Can I add imagery colors, shapes to make it more interesting? The admissions officers are expecting you to celebrate yourself, to underline your strengths and personality, so they can make a quick, accurate judgment about you. Tip 7: Demonstrate College-Level Diction Diction word choice is the fundamental structure of writing. Your word choice reveals a great deal about your personality, education and intellect. Furthermore, as an international student, you want to reassure the college admissions board that you have an excellent command of the English language remember: they want you to succeed; they need to know that you can actively participate in English-only instruction.
With this in mind, you should replace lower-level words bad, sad, thing, nice, chance with higher-level words appalling, despondent, phenomena, comforting, opportunity.

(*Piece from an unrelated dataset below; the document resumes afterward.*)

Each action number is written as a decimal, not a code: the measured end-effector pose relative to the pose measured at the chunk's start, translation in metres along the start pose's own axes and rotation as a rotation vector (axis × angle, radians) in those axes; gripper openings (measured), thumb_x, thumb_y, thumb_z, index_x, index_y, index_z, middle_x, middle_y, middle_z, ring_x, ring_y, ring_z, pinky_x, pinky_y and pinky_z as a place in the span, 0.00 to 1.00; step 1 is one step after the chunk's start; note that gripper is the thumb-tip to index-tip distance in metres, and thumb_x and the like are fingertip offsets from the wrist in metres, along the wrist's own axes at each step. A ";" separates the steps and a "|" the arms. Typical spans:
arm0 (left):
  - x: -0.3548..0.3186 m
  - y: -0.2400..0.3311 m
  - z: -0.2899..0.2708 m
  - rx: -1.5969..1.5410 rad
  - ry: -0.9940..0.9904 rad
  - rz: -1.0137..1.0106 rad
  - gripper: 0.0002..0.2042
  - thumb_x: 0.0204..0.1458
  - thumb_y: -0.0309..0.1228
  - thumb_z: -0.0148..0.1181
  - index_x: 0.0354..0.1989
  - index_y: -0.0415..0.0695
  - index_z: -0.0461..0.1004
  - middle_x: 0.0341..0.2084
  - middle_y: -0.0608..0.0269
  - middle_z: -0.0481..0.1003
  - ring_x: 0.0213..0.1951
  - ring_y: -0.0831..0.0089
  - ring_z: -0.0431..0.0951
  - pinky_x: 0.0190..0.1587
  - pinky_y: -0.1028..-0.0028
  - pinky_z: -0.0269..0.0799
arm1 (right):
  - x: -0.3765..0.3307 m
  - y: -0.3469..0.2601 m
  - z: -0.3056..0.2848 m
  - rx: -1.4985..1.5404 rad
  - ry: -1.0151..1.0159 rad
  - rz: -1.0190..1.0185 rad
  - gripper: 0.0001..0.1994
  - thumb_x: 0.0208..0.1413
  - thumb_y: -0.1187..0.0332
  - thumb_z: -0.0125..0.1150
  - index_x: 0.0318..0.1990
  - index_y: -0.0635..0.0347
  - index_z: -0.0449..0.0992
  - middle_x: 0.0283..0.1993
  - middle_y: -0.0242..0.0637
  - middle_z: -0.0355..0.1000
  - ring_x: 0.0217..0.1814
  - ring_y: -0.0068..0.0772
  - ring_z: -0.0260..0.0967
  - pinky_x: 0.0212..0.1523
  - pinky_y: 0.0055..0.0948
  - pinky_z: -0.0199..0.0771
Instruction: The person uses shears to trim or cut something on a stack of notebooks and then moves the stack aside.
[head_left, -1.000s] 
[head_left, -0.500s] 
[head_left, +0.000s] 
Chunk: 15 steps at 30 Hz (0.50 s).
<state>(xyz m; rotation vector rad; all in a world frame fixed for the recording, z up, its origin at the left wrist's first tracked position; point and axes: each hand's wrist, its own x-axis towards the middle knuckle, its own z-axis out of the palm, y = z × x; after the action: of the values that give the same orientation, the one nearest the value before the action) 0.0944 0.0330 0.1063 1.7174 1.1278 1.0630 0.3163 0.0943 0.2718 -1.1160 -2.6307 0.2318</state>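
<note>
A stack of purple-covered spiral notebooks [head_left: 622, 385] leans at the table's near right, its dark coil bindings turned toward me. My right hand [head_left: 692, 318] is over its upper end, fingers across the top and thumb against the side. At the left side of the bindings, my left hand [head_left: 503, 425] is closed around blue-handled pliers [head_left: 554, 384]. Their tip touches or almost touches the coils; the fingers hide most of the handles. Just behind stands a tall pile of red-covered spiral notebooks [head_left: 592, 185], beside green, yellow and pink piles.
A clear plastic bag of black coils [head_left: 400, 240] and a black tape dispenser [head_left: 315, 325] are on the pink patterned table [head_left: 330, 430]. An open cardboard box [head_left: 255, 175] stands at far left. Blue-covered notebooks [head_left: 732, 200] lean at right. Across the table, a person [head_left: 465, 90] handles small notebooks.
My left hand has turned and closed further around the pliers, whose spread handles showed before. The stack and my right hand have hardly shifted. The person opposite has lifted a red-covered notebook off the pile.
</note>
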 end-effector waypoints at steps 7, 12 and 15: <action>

You should also remove any slang or casual diction; the university is not interested in casual language in their admissions essays. In this instance, you want to show that you already have college-level writing skills. So, in writing your college application essays, you should write with the following features in mind: Write primarily in complex sentences, rather than simple or compound sentences; Include figurative language such as a metaphor, a simile, personification; and Include a trope or scheme, such as chiasmus, oxymoron or anaphora.
Create a rough outline, including approximately how long each paragraph needs to be in order to complete the essay within the word count limits. A paragraph a day? The whole thing next weekend? Creating a schedule, even if you need to modify it later, gets your brain in motion. Show instead of telling When selecting anecdotes for your essay, pick vivid ones that you can tell succinctly.
Remember that the admissions officers are more interested in your perspective of what happened than the events themselves. They want to get to know you, and the essay is your first introduction. Show them through strong examples.This is a legitimate concern as you will likely compete with numerous applicants who have backgrounds similar to yours. Therefore, follow these tips to ensure that your essay shines in the competitive admissions process. Analyze the prompt thoroughly Take three minutes to think about the prompt.
This college essay tip is by Kim Struglinski, admissions counselor from Vanderbilt University.
Most colleges and universities are give quite a lot of freedom to their applicants but the general structure of an admission essay should be kept.